> [Data provided]

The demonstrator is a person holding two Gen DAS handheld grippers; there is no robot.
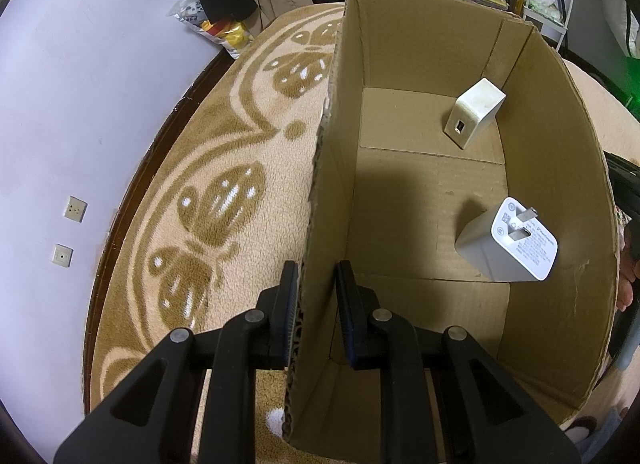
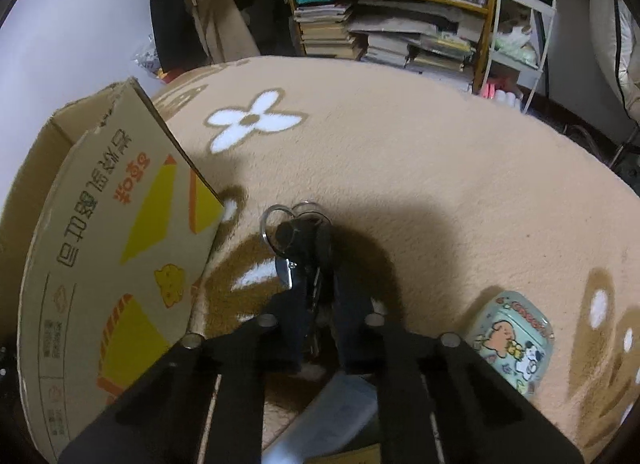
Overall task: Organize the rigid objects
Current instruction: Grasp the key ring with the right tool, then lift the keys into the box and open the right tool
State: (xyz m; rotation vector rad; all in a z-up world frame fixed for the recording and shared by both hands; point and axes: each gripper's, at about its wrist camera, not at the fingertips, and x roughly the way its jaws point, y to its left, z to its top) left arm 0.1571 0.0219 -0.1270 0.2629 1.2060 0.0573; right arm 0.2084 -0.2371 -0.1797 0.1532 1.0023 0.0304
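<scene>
An open cardboard box (image 1: 560,183) stands on the carpet, and its printed outer side (image 2: 100,244) shows at the left of the right wrist view. Inside it lie two white plug chargers: one (image 1: 474,113) in the far corner, one (image 1: 508,244) by the right wall with its prongs up. My left gripper (image 1: 316,296) is shut on the box's left wall, one finger outside and one inside. My right gripper (image 2: 316,284) is shut on a bunch of keys (image 2: 298,232) with metal rings, held just right of the box above the carpet.
A small cartoon-printed tin (image 2: 514,340) lies on the beige patterned carpet (image 2: 400,143) to the right of my right gripper. A pale flat object (image 2: 336,404) shows under that gripper. Shelves with stacked books (image 2: 380,35) stand at the back. A wall (image 1: 80,103) runs along the left.
</scene>
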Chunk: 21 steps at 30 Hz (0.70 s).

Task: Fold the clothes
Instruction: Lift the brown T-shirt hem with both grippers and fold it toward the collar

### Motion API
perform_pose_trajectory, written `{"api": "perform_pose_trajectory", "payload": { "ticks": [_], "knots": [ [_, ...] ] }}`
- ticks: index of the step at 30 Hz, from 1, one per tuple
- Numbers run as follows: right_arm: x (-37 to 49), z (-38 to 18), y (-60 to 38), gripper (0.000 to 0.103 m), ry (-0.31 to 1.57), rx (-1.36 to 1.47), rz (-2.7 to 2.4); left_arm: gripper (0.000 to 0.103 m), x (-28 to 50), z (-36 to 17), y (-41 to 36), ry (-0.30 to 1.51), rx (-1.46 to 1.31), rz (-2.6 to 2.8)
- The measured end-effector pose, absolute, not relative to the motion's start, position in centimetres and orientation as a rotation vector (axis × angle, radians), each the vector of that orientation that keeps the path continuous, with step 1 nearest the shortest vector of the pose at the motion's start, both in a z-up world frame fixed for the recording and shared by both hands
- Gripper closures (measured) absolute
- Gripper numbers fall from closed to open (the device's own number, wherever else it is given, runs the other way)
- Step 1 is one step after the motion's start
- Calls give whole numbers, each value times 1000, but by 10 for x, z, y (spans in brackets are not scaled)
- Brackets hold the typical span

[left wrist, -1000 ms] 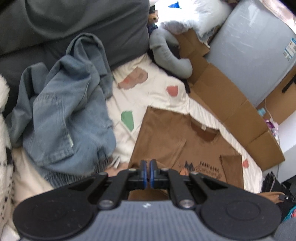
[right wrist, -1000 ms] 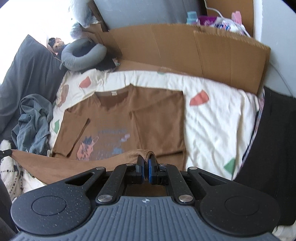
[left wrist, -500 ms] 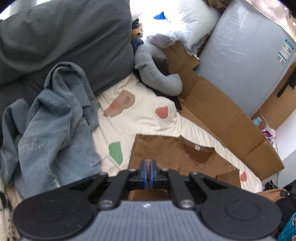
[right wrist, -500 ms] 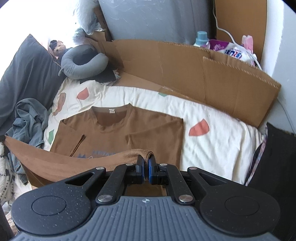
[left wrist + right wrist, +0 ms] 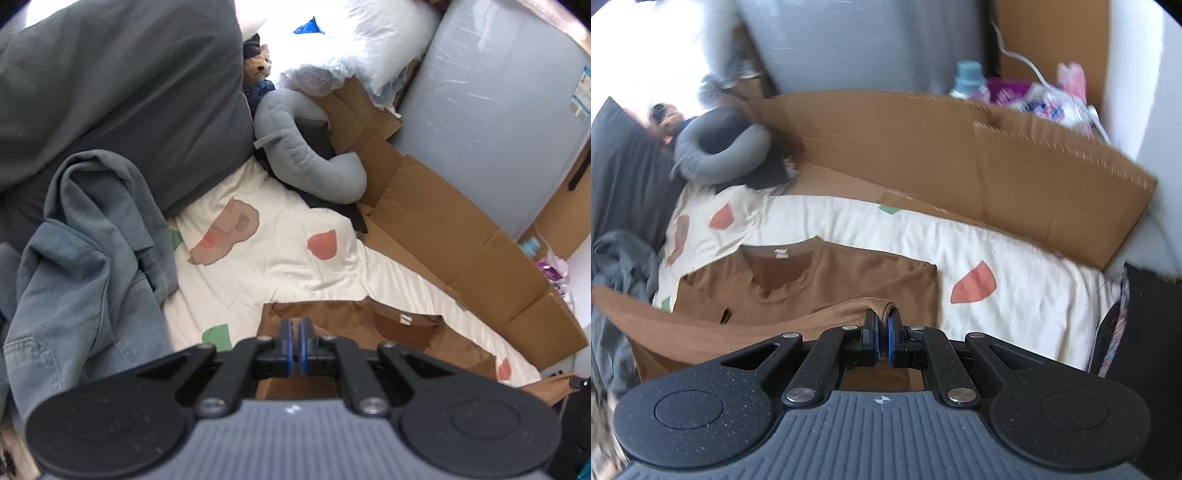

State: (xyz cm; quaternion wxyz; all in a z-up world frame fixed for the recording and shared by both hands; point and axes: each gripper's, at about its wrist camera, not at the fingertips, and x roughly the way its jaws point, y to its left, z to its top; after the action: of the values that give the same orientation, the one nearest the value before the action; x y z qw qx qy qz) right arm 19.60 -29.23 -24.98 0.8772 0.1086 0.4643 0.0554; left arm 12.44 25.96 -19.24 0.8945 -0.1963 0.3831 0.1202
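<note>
Pinching the hem, the right gripper [image 5: 882,325] grips the brown shirt [image 5: 849,273], which lies collar-up on the bed sheet [image 5: 1015,251]; only this view shows the lifted edge stretching left. The left gripper [image 5: 294,334] is clenched, its catch on cloth hidden. Denim [image 5: 85,266] crowds the left; cardboard [image 5: 923,147] borders the far side. The collar tag is unreadable.
</note>
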Motion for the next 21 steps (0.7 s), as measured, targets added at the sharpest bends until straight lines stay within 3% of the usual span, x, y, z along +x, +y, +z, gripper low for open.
{"api": "perform_pose_trajectory", "payload": {
  "ticks": [21],
  "knots": [
    [294, -355, -272, 100, 1098, 177, -16, 98, 218, -294, 287, 944, -476, 295]
  ]
}}
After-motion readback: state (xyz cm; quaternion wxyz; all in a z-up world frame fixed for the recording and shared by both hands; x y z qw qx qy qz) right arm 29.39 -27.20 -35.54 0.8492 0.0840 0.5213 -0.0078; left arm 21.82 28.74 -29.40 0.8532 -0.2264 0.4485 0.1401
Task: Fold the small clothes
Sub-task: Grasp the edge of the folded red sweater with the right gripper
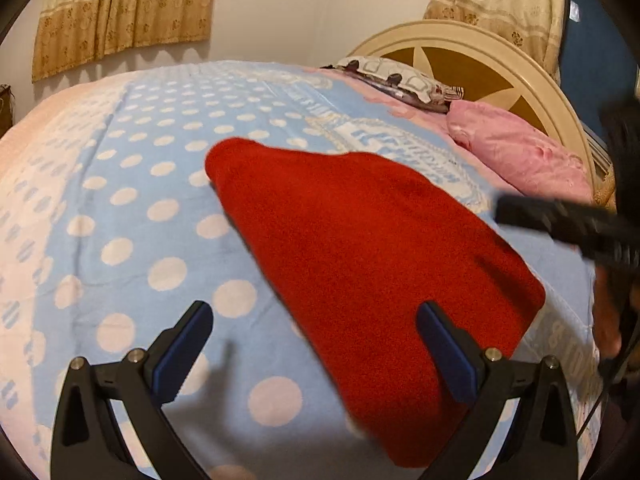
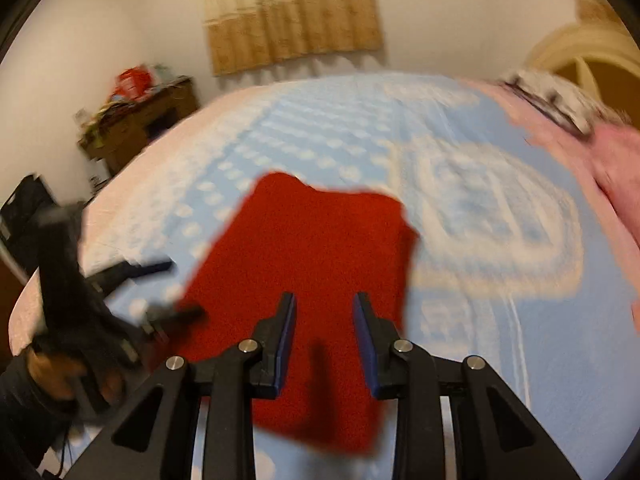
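Left wrist view: red garment lay flat on the bed, long axis running away, under the wide-open left gripper. Right wrist view (blurred): right gripper, narrow, nothing held, directly above it

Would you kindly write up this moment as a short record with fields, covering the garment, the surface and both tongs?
garment: red cloth, lying flat and folded
surface: blue blanket with white dots on a bed
left tongs: jaws wide apart, over the cloth's near edge, gripping nothing
right tongs: jaws narrowly apart and closing, above the cloth, nothing between them
background: pink pillow, headboard, curtains
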A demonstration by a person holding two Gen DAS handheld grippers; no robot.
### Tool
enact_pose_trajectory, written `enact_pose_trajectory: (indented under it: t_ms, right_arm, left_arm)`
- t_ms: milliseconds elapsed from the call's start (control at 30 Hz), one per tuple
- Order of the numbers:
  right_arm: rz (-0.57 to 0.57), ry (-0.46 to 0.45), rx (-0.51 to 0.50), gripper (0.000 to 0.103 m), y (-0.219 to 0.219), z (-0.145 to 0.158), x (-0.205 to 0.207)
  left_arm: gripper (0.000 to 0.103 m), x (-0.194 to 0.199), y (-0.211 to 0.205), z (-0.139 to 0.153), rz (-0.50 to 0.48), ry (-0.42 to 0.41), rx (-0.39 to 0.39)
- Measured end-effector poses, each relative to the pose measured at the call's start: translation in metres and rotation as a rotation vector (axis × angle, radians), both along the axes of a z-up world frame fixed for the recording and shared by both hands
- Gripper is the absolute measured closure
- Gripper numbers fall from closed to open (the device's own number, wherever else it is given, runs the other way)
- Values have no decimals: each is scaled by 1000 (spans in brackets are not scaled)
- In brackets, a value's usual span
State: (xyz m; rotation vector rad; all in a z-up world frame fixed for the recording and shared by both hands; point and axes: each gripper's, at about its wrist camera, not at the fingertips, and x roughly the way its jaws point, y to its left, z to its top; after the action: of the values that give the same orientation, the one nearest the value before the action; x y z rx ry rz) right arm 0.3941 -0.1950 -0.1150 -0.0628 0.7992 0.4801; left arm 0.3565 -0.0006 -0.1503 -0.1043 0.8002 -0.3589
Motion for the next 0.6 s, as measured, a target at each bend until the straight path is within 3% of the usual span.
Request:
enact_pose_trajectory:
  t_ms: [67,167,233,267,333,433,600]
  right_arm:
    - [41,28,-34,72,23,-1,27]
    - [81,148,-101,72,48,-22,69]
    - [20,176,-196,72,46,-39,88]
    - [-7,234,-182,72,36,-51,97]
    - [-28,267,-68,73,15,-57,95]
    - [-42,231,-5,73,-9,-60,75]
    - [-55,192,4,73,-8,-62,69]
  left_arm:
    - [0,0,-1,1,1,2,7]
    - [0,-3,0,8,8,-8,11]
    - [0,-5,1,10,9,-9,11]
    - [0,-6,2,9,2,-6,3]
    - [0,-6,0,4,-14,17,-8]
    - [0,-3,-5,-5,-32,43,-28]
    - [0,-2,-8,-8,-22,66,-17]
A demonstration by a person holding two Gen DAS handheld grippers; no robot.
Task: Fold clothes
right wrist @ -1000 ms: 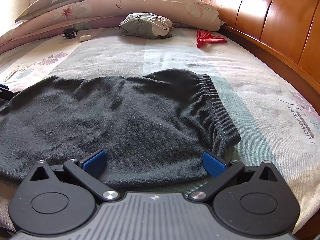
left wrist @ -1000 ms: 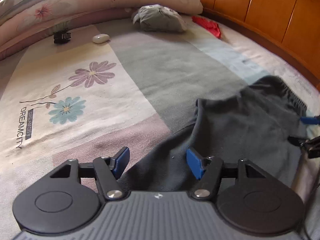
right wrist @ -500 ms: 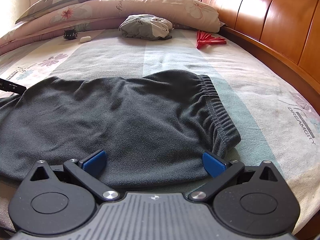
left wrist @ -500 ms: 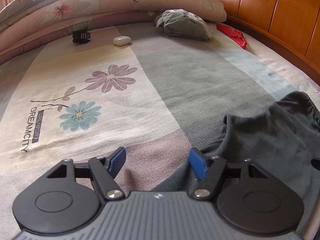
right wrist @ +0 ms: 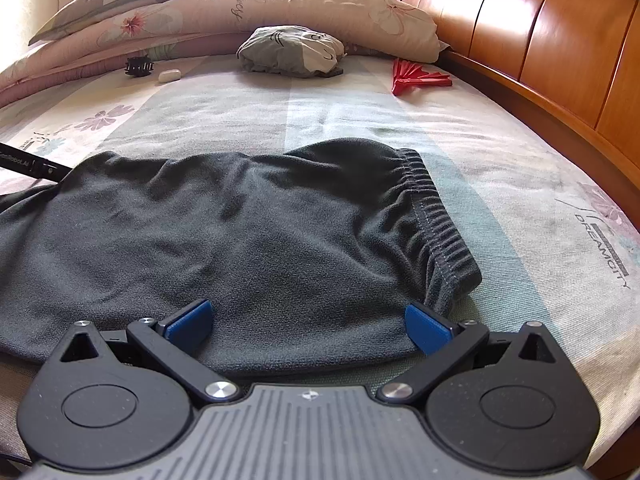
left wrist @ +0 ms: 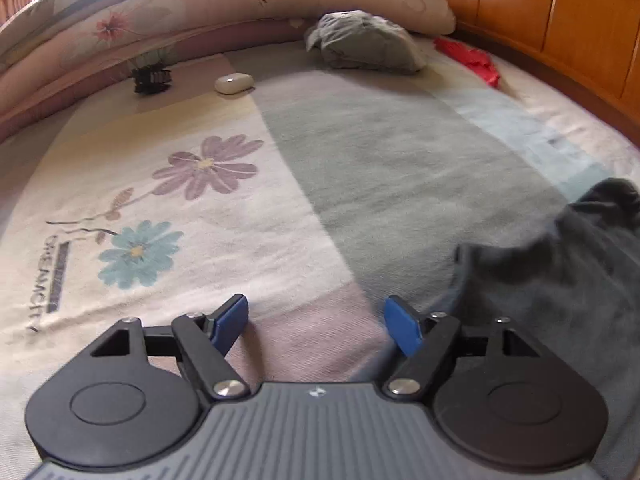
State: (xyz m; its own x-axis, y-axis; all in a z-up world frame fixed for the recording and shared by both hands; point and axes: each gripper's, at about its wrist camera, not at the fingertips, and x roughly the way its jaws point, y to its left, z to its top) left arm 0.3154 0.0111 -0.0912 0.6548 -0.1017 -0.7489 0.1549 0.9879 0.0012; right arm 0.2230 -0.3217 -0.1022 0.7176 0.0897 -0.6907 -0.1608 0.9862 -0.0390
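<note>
Partly cropped dark shorts (right wrist: pixel 248 248), left hand-held gripper (left wrist: pixel 316 322) opening on nothing, right hand-held gripper (right wrist: pixel 308 322) agape.

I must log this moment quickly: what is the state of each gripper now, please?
Left gripper: jaws opening, only bed sheet between them, holding nothing.
Right gripper: open wide over the dark grey shorts, not gripping them.

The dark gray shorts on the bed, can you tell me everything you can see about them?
The dark gray shorts look soft and fleecy, like knit cloth. They lie spread on the flowered bedsheet, a bit wrinkled and not neatly folded. A gathered elastic waistband with a line of stitching runs down their right side. Their near edge lies between the blue pads of the open right gripper, which are not squeezing it. In the left wrist view they sit off to the right.
</note>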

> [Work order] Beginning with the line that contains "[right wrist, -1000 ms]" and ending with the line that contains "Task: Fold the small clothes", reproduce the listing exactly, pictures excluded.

> [Your solution]
[right wrist, -1000 ms] 
[left wrist, -500 ms] 
[right wrist, -500 ms] 
[left wrist + right wrist, +0 ms] 

State: (xyz cm; quaternion wxyz; all in a z-up world frame fixed for the recording and shared by both hands; point and axes: each gripper's, at about its wrist camera, not at the fingertips, and x roughly the way its jaws point, y to its left, z to its top; after the action: of the values that give the same orientation, the one nearest the value before the action; x y z qw qx qy qz) right arm 19.60 -29.23 -24.98 0.8772 0.1086 0.4643 0.0554; left arm 12.44 25.96 -19.24 0.8945 -0.1963 0.3831 0.1202
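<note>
Pinching the hem, the right gripper [image 5: 882,325] grips the brown shirt [image 5: 849,273], which lies collar-up on the bed sheet [image 5: 1015,251]; only this view shows the lifted edge stretching left. The left gripper [image 5: 294,334] is clenched, its catch on cloth hidden. Denim [image 5: 85,266] crowds the left; cardboard [image 5: 923,147] borders the far side. The collar tag is unreadable.
</note>
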Motion for the next 21 steps (0.7 s), as measured, targets added at the sharpest bends until straight lines stay within 3% of the usual span, x, y, z along +x, +y, +z, gripper low for open.
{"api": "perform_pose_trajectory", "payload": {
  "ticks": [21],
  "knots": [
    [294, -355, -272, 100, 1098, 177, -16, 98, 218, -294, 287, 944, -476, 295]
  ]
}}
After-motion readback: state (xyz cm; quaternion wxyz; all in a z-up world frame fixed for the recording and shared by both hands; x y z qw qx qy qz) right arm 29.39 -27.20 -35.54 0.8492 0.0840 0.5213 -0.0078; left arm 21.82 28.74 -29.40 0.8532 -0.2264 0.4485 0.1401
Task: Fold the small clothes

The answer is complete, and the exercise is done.